In practice, this means: silver is well suited to complement precious metal exposure, but requires more composure in the face of fluctuations.
Platinum: rare, cyclical, with a focus on jewelry and industry
Platinum is rare and indispensable in certain industries. However, its price depends more on industrial demand and thus on the general economic situation. In growth phases, platinum can benefit, in recessions it tends to come under pressure. In the jewelry sector, platinum stands for the highest quality, density and a very independent, calm appearance.
Palladium: supply, industry and strong cycles
Palladium has historically been strongly influenced by the automotive industry and can go through strong price cycles. Supply issues and political factors can also move palladium. For private households, palladium is often less "classic" than gold or silver, but can be relevant in certain market phases.
What does this mean for private households and owners of precious metals?
The most important added value is clarity: those who understand why gold rises react less impulsively. Precious metals are not an "all or nothing" issue, but a building block in a larger overall picture. Depending on the phase of life and goal, it can be useful to organize holdings, set priorities and carefully evaluate one's own holdings.
In practice, a very down-to-earth question often arises: Which pieces do we still really wear - and which have been unused for years? This is precisely where the topic of old gold comes into play rather incidentally: not as an obligation, but as an option to transparently classify unused values.
If you are interested in how a serious valuation works and what is important when selling old gold in the region, you will find our detailed guide here:
→ Selling old gold in Worb and the surrounding area: process, valuation and fair classification
Conclusion: Gold remains a mirror of the global situation
The price of gold typically does not rise "just like that", but because framework conditions shift: real interest rates, currency confidence, central bank demand and geopolitical risks. Silver, platinum and palladium complete the picture, but follow industrial cycles more strongly.
Those who own precious metals gain with a structured look at the drivers: less gut feeling, more decision security.
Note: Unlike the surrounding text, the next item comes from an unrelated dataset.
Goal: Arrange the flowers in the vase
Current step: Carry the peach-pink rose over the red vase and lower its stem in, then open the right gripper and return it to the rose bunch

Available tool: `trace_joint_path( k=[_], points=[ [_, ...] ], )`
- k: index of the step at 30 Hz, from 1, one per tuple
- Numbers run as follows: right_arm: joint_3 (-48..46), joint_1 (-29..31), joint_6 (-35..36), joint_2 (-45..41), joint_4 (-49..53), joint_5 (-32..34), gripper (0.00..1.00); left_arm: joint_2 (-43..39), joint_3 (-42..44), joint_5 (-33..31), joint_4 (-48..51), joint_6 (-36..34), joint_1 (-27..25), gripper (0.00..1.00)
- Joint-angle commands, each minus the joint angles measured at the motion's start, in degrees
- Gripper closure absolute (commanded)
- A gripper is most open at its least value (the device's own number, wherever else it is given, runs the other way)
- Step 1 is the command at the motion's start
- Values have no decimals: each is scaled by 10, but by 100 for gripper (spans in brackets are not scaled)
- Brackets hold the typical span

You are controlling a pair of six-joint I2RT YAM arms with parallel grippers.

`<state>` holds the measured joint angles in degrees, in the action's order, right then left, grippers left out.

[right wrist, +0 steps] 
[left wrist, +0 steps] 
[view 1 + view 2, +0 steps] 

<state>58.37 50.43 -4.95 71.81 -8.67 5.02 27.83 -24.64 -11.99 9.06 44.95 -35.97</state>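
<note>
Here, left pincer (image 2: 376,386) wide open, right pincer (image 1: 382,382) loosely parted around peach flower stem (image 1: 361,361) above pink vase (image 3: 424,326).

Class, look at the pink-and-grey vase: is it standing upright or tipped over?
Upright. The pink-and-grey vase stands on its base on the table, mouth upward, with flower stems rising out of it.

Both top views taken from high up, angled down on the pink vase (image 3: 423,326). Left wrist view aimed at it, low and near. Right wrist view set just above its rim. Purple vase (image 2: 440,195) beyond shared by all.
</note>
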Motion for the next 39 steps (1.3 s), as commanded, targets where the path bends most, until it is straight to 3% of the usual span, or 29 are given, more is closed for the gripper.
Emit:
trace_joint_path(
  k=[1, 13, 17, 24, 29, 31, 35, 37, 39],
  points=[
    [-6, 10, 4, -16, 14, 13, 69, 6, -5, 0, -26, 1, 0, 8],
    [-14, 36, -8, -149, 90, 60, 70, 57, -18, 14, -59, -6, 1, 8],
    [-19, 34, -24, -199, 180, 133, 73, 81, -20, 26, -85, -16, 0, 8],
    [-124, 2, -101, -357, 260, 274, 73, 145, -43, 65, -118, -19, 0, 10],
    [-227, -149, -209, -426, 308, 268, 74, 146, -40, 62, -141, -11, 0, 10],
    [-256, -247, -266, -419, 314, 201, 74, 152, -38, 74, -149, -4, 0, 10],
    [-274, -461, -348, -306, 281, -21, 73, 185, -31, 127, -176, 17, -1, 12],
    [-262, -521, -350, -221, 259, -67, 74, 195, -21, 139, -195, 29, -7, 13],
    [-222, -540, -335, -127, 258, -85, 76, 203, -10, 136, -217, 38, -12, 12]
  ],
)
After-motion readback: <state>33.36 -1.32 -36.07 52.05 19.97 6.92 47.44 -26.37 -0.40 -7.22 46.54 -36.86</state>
And that is precisely the claim of a specialized business: to provide orientation, to make values transparent and to show options - without pressure, but with competence.
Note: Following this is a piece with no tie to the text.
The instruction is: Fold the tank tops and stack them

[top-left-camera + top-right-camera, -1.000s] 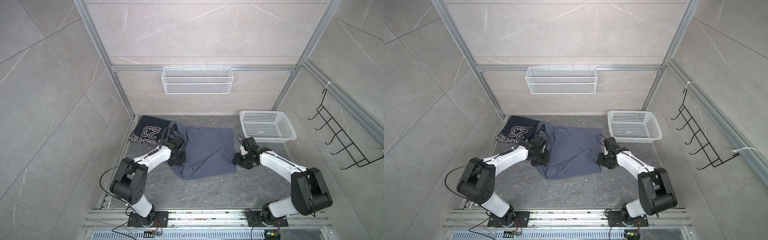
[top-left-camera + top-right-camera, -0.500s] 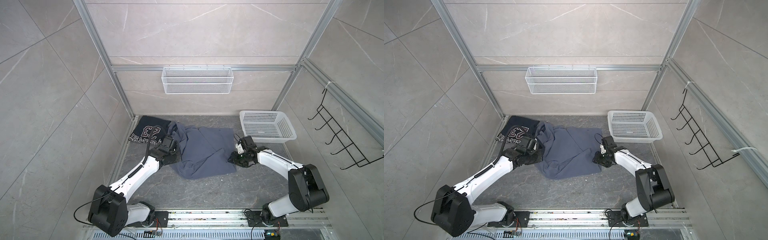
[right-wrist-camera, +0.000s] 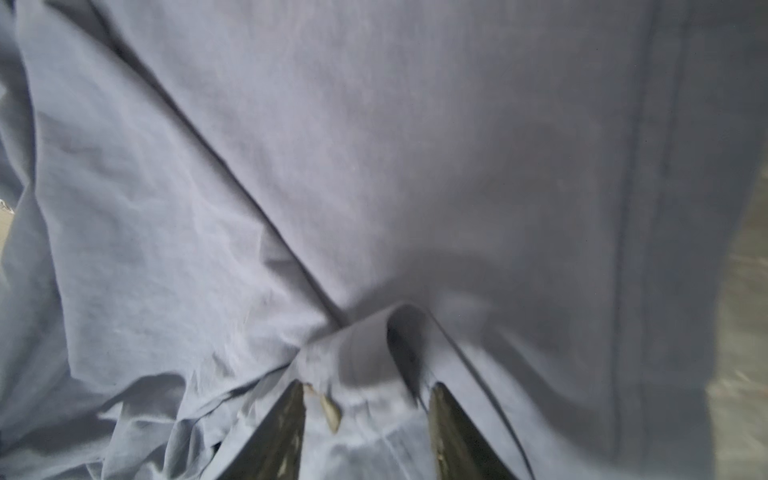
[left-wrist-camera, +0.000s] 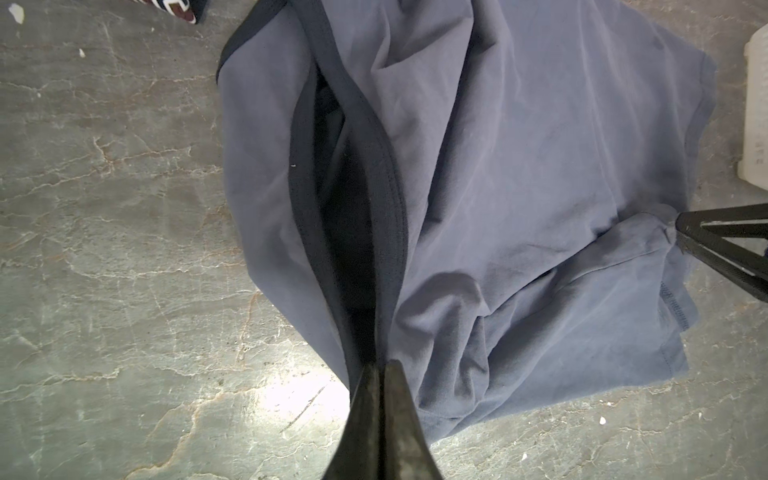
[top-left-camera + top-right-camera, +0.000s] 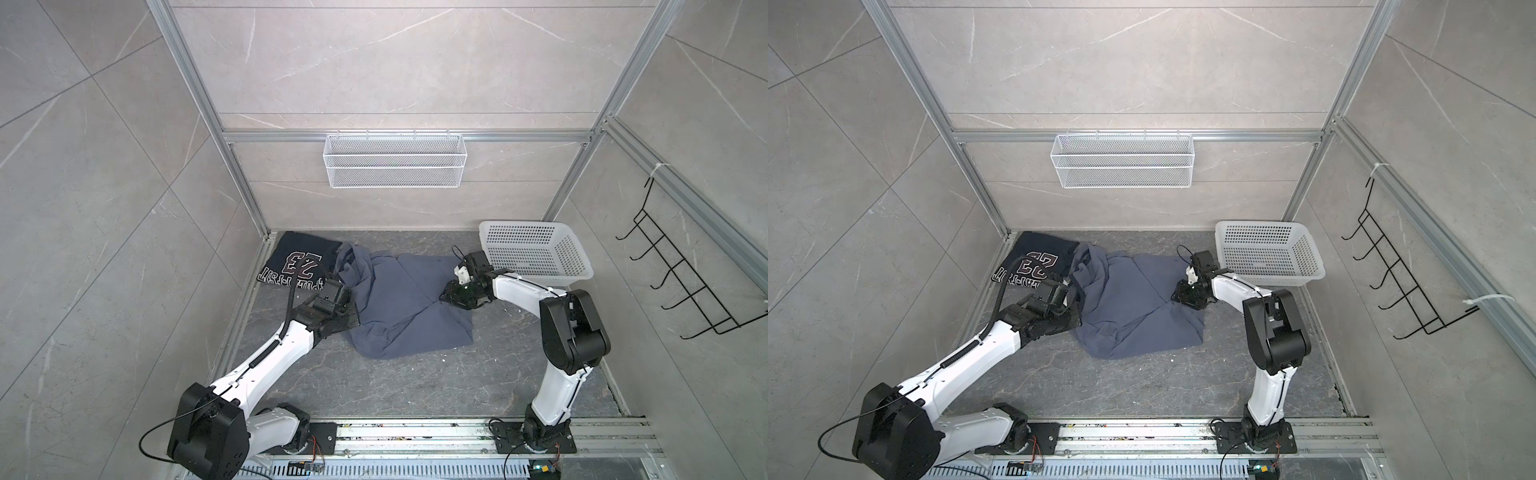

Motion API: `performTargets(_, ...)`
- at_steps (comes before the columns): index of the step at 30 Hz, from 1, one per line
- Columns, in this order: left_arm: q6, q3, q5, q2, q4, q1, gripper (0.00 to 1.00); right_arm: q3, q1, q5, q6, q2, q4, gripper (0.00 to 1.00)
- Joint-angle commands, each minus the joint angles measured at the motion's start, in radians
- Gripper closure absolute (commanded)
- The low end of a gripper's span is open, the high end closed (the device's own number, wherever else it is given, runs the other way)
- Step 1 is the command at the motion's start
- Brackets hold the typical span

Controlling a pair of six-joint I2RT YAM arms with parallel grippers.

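Two arms low | left tool pinching slate-blue tank top | right tool half-open astride it

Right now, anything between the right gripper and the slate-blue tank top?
Nothing visible. The right gripper is down on the slate-blue tank top, jaws apart astride a raised fold of it. The white basket stands off to the side.

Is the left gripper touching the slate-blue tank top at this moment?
Touching. In the left wrist view the left gripper is shut, and its fingertips pinch the dark trim of the slate-blue tank top, with no gap between them and the cloth.
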Motion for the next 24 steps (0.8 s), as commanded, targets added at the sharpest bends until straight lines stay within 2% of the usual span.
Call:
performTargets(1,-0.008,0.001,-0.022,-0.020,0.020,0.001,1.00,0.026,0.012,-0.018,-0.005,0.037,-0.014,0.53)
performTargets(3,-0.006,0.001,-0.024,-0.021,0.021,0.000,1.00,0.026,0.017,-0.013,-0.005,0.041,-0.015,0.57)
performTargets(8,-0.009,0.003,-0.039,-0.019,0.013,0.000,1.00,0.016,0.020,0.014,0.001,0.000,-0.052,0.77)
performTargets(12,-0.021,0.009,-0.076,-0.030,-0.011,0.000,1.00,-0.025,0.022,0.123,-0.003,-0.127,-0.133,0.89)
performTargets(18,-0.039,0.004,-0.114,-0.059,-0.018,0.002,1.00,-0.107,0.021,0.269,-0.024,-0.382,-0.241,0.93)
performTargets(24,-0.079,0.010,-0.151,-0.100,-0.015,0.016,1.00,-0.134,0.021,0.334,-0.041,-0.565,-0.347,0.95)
FAQ – Gold price and precious metals explained in an understandable way
Why does gold often rise in uncertain times?
Because gold is perceived as a store of value and "insurance" against crises. In stress phases, many market participants seek stability outside of currencies and credit systems.
What role do real interest rates play in the gold price?
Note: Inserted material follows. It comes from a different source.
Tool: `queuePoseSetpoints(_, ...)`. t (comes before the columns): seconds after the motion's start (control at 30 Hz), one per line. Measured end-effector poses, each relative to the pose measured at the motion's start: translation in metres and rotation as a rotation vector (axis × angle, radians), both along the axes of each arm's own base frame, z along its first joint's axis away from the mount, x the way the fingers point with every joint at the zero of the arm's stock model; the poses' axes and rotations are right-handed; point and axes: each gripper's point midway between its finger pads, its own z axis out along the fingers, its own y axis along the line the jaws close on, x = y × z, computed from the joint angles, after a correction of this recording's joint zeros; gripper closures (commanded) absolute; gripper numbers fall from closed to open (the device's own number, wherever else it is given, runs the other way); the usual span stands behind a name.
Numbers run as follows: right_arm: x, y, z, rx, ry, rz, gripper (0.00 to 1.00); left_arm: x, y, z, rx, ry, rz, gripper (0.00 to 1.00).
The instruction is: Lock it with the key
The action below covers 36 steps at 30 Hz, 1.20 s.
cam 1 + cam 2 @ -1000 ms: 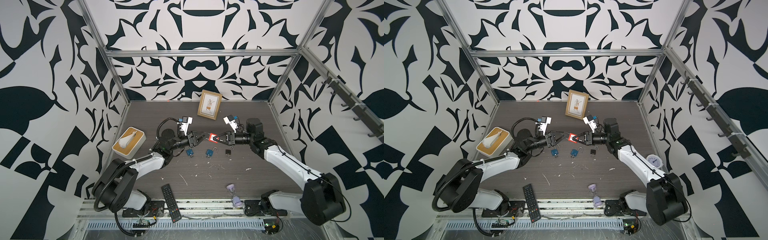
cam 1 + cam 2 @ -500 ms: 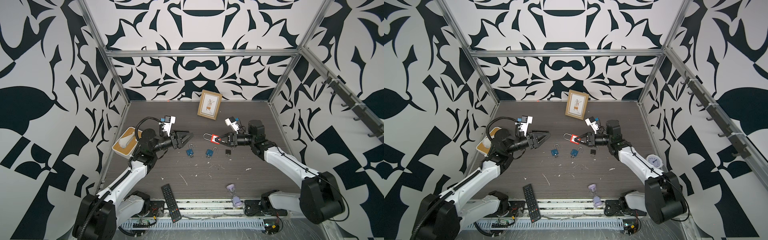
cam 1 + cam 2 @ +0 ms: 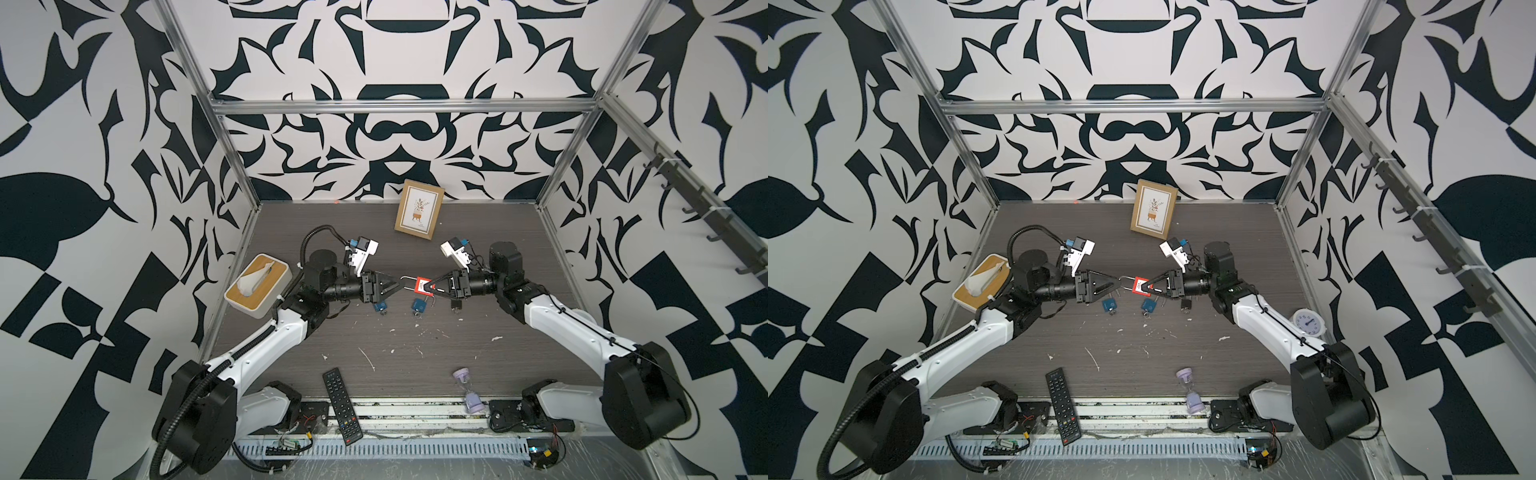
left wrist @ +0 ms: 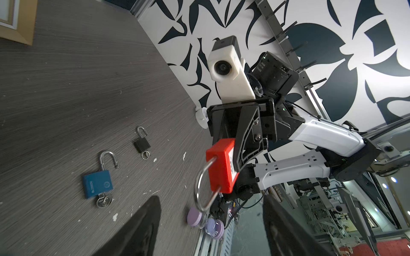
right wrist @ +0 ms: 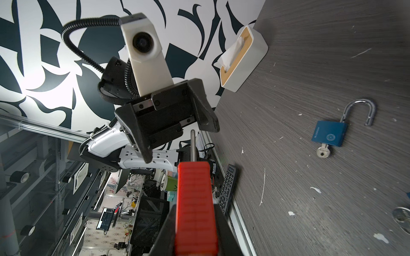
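Right gripper (image 3: 433, 286) pinches the red padlock (image 4: 221, 165) by its body above mid-table, presenting the shackle (image 4: 200, 188) to the left gripper (image 3: 398, 286), whose spread fingers flank it, apparently for closing.

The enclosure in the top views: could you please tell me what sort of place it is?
Probably a robot test cell in a lab: patterned walls on an aluminium frame, two mounted arms, and props such as a remote control and tissue box.
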Motion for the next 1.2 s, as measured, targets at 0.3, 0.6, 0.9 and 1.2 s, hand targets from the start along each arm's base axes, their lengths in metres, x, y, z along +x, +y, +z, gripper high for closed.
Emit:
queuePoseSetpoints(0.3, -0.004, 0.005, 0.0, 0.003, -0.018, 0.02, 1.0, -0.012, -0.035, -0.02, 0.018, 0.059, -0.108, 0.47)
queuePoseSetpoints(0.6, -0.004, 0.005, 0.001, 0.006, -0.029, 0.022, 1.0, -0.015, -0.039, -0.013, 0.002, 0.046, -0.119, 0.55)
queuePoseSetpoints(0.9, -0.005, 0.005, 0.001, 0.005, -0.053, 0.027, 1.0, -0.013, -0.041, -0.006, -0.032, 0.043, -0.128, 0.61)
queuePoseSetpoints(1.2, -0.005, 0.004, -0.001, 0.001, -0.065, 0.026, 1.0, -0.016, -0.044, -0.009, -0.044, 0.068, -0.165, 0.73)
Real interest rates (interest minus inflation) are central. When real interest rates are low or negative, the opportunity cost of holding gold decreases – gold becomes more attractive.
Is silver simply "the cheaper gold"?
Not quite. Silver is more industrially oriented and therefore more volatile. It can rise more sharply in boom phases, but also fall more significantly in downturns.
Why do central banks buy gold?
Central banks use gold to diversify currency reserves and as a strategic stability anchor. This demand often has a long-term and market-supporting effect.
Why does the gold price in CHF sometimes look different from that in USD?
Because the exchange rate is a second price component. A strong franc can dampen gold movements in CHF, a weaker franc can amplify them.
When is it worthwhile to re-evaluate precious metal holdings?
When prices have risen significantly, when your life situation changes or when you own unused pieces. A transparent valuation creates decision-making bases – without a sale being mandatory.